Secret History Of The Raksha

Okay.

Some names have been withheld to protect those involved, not that any of them have written an Exalted book in years.

This is the tale of how the Fair Folk became the raksha, and why I go into full-body convulsions of laughter when people on RPGnet bemoan how I wrecked the perfectly-calibrated artistry of Graceful Wicked Masques and E:tFF.

I'm a bit of a packrat and social archeologist. I like knowing stuff about my predecessors, their processes, and generally what happened before I came along. So, ever since I got a single toe backstage, I've been collecting outlines, ancient messageboard posts, and minor memoranda having to do with Exalted's design. I mentioned a while back that I have all of Compass: Malfeas in raw draft form; I also have a bunch of 2e Compass and Manual outlines, including GWM, and some other stuff. The crown jewel of my collection, which I only came into possession of a few months ago (October-ish?) is the outline for Exalted: the Fair Folk. I prize Grabowski-artifacts most of all.

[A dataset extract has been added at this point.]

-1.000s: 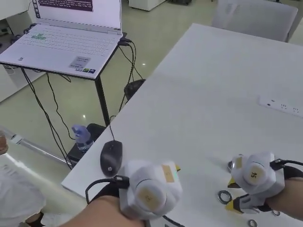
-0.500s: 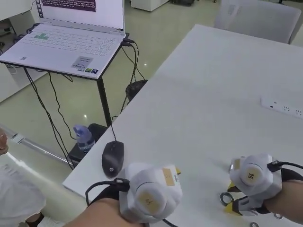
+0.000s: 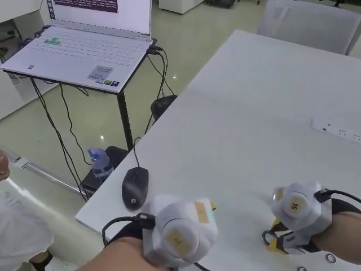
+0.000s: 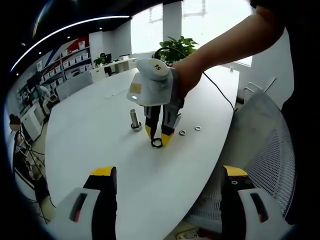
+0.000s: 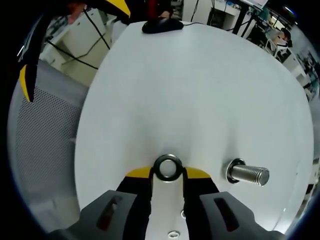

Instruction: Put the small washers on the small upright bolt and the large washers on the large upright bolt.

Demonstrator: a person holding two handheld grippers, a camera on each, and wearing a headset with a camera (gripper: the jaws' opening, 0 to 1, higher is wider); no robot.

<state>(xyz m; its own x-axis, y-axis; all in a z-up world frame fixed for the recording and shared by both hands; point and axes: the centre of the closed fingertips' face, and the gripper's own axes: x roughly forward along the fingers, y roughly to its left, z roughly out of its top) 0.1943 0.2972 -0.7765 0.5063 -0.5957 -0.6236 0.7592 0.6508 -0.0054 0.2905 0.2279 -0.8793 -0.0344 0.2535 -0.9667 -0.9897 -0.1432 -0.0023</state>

I read it and my mind was blown, because it describes something bold and exciting and enticing and not even slightly resembling Exalted: the Fair Folk. The "near-extinct exiles stranded in the house of the Primordials" angle that GWM 2.0 introduced is straight out of Grabowski's outline. Grabowski wanted the Fair Folk to look like a terrifying, alien invading force to the Creation-born, but wanted the experience of playing one to be that of playing exiled nobility in an alien world—cool, mighty, refugees, decimated in number, unable to return home because of the feeding frenzy going on out there in the Wyld.

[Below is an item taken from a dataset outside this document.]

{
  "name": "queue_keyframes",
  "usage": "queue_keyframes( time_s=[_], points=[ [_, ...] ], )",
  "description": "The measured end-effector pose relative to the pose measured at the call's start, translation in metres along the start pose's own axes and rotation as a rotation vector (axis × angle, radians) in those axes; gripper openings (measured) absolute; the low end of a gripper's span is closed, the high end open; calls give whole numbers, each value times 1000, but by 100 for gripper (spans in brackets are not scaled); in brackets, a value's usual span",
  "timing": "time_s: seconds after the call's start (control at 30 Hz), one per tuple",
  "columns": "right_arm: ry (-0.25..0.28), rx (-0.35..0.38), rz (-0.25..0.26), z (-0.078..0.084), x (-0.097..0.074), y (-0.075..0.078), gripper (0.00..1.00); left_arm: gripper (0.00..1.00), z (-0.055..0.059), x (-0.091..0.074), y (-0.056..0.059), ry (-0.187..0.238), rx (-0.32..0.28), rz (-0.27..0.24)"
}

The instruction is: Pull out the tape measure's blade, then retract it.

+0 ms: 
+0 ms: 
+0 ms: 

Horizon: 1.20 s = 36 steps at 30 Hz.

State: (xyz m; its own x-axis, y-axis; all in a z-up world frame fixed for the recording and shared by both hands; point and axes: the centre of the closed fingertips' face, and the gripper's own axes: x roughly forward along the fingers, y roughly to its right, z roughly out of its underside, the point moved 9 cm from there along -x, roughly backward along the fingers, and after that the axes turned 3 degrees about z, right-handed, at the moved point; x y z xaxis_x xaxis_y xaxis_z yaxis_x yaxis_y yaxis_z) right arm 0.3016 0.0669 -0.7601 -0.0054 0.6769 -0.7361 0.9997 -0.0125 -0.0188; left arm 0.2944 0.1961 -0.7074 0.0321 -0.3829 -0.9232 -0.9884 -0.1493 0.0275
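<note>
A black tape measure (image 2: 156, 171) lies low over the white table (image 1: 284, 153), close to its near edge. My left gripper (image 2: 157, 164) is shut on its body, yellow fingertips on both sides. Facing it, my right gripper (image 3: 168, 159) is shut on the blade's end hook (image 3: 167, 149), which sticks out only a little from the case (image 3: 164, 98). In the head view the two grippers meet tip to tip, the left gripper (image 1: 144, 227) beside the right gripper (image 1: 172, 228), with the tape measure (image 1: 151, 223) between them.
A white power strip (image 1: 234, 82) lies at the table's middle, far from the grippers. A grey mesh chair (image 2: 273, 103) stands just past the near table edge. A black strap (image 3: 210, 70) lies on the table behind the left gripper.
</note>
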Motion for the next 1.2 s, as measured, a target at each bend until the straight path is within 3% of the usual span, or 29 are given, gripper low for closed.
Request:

The outline also called for Fair Folk to only be able to reproduce within Creation at a very slow rate. Boy did that not happen.

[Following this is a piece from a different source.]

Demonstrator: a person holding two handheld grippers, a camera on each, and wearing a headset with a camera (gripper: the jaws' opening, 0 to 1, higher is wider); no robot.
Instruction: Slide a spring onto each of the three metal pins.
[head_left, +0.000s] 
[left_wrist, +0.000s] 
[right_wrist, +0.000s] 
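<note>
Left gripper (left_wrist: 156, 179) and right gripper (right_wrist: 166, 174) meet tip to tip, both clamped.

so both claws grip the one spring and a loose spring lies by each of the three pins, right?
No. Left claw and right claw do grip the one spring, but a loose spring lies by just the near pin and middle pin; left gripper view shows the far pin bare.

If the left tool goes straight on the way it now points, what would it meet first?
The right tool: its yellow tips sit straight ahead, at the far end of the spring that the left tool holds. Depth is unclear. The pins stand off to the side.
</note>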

Most of all, though, the outline demanded that its writers be magnificent and creative and live up to the standard of Exalted, which is to say, he commanded them to exercise their brilliance and make the raksha weird and unique and not at all like standard eurofae. The eurofae trappings (Fair Folk, Faerieland, stolen Changeling: the Dreaming terms) would be laid over something weird and new and unique to Exalted.

(He also had some choice words about Pooka and Pooka fans.)

Everything past this point is secondhand, so I may have some of the details wrong, but essentially:

So, as will happen with these things, deadlines were tight, the project ran late, and the drafts came in, far too late for a total rewrite of the book, and several of the authors had pretty much ignored Geoff's outline and gave him standard eurofae tropes all over the place. The "the last remnants of a mighty alien race stranded in a foreign world" angle was completely not implemented at all, as you may remember if you ever read the book. Balor was implemented as a completely different character than he was supposed to be.

In a desperate bid to shift the tone of the book toward the exotic, Grabowski tore out the eurofae language completely, and he and Jenna filled the book with hindu mythology and sanskrit terms. Jenna went into overdrive to make the book as exotic and evocative and metaphysically resonant and strange as she could within her sections—the brilliance and failure of Exalted: the Fair Folk is largely the result of Grabowski and Rebecca Borgstrom performing triage on a compound clusterfuck with NO time remaining before final deadlines, basically. This is the point where Faerieland became Rakshastan, and the Fair Folk became raksha.

Through no fault of their own, the 2e guys then went into the resulting mess with the mandate to make it more approachable, not armed with any of this background knowledge, and gave it a straight facelift. I believe I'm the only person who's worked on Fair Folk in second edition with a complete record of their concept history across both editions.